59 Virginis (e Virginis, HR 5011, Gliese 504) is a G-type main-sequence star, located in constellation Virgo at approximately 57 light-years from Earth.

History of observations
59 Virginis is known to astronomers at least from 1598, when it was catalogued by Tycho Brahe in his manuscript catalogue of 1004 fixed stars. Brahe designated it as "", which means in Latin "A tiny following Vindemiatrix" (that is Epsilon Virginis), and assigned it a visual magnitude 6 (a modern value of its apparent magnitude (in band V) is 5.22). Five years later in 1603 Johann Bayer pictured it on constellation Virgo folio of his celestial atlas "Uranometria" and designated it with number 37, letter "e" (hence its Bayer designation e Virginis, or e Vir) and name "Alæ dextræ sequens", which means in Latin "Following right wing". Bayer also assigned it a visual magnitude 6.

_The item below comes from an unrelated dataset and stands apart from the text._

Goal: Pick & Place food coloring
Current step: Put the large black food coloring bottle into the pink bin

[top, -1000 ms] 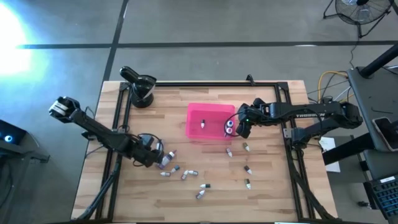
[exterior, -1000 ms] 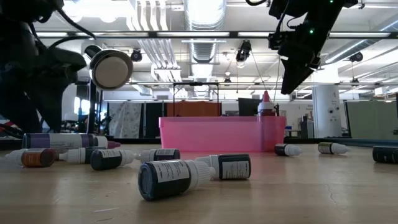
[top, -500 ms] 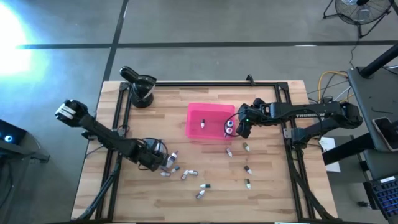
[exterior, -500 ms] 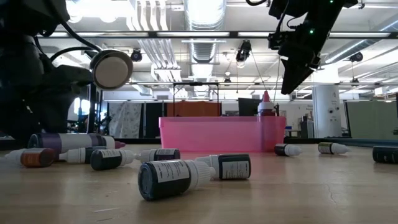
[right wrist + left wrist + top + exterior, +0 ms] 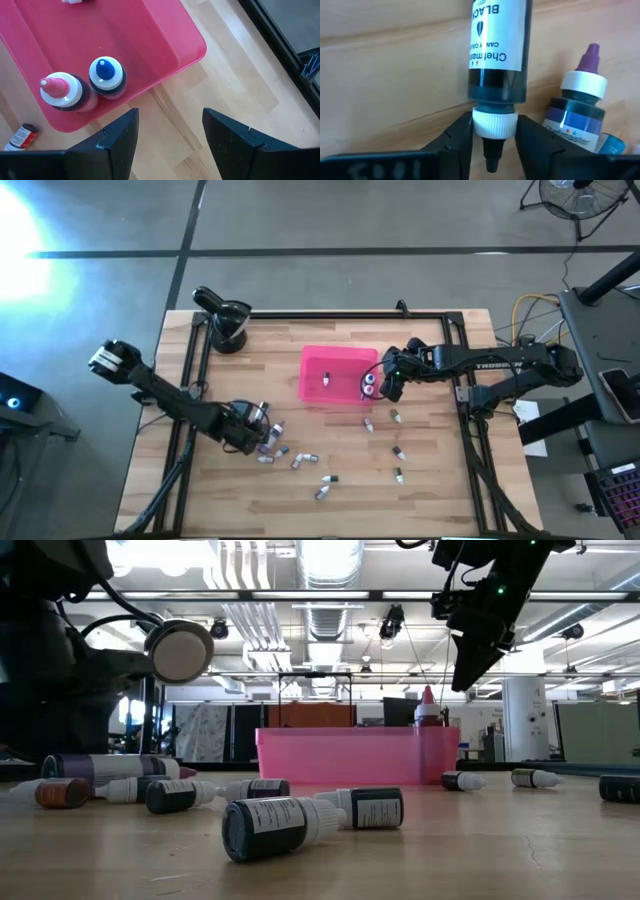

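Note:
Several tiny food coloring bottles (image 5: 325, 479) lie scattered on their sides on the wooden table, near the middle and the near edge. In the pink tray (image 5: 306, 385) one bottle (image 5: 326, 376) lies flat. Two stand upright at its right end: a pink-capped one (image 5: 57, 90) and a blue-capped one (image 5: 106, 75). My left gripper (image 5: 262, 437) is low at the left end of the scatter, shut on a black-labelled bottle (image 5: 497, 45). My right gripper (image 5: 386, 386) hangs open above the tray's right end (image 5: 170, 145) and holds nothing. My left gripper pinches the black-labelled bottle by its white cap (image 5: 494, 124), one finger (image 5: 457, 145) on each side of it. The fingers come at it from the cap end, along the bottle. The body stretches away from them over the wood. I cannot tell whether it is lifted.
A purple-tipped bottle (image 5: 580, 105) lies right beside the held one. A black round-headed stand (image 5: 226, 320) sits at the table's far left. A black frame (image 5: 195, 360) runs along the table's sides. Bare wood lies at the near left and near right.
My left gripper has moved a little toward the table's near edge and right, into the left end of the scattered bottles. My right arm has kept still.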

Four hundred fifteen years later in 2013 July Kuzuhara et al. announced discovery of orbiting this star planet b. The discovery was made using 8.2-meter Subaru Telescope of Mauna Kea Observatory, Hawaii.

Age and other characteristics
The star is a young Sun-like star of spectral type G0V and effective temperature 6205 ± 20 K (not much hotter than the Sun). It is also twice brighter than the Sun, its log (L/L⊙) is 0.332 ± 0.032. Its rotation period is 3.329 days. The star exhibit a Sun-like magnetic reversal cycle with the period about 12 years.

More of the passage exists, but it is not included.